▶ **About this task**: Copy the whole listing below exactly.

::: Given records :::

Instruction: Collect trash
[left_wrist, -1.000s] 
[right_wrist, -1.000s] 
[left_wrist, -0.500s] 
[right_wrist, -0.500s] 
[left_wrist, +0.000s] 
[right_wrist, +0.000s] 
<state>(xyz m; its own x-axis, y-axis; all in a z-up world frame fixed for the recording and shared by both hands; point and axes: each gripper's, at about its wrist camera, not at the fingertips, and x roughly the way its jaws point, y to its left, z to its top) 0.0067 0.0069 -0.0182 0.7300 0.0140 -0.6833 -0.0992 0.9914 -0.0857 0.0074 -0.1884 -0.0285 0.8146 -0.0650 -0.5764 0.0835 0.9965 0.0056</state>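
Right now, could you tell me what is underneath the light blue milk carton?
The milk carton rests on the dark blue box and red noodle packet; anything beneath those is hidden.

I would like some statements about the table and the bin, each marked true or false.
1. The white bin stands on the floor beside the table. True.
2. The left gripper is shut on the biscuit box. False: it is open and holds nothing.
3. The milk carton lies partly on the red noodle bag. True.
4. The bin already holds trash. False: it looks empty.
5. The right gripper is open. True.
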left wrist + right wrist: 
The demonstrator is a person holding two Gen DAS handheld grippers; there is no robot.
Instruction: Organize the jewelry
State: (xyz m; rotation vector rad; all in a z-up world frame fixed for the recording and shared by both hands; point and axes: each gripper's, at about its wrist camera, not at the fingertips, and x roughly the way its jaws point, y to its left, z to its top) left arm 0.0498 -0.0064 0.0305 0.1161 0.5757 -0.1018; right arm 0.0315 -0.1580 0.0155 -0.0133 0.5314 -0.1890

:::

▶ **Answer to this problem**:
Instruction: Collect trash
[left_wrist, -1.000s] 
[right_wrist, -1.000s] 
[left_wrist, -0.500s] 
[right_wrist, -0.500s] 
[left_wrist, +0.000s] 
[right_wrist, +0.000s] 
<state>(xyz m; its own x-axis, y-axis; all in a z-up world frame fixed for the recording and shared by both hands; point and axes: each gripper's, at about its wrist camera, not at the fingertips, and x roughly the way its jaws point, y to its left, z to its top) 0.0067 0.0069 -0.0182 0.7300 0.0140 -0.6833 -0.0992 0.9914 -0.0857 0.0074 -0.1884 -0.0285 0.8146 -0.0650 -0.5764 0.0835 0.9965 0.0056</state>
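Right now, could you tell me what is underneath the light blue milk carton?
The milk carton rests on the dark blue box and red noodle packet; anything beneath those is hidden.

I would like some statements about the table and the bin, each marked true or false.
1. The white bin stands on the floor beside the table. True.
2. The left gripper is shut on the biscuit box. False: it is open and holds nothing.
3. The milk carton lies partly on the red noodle bag. True.
4. The bin already holds trash. False: it looks empty.
5. The right gripper is open. True.
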left wrist + right wrist: 
The demonstrator is a person holding two Gen DAS handheld grippers; there is no robot.
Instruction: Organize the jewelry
State: (xyz m; rotation vector rad; all in a z-up world frame fixed for the recording and shared by both hands; point and axes: each gripper's, at about its wrist camera, not at the fingertips, and x roughly the way its jaws point, y to its left, z to its top) left arm 0.0498 -0.0064 0.0305 0.1161 0.5757 -0.1018; right arm 0.0315 -0.1580 0.0155 -0.0133 0.5314 -0.1890

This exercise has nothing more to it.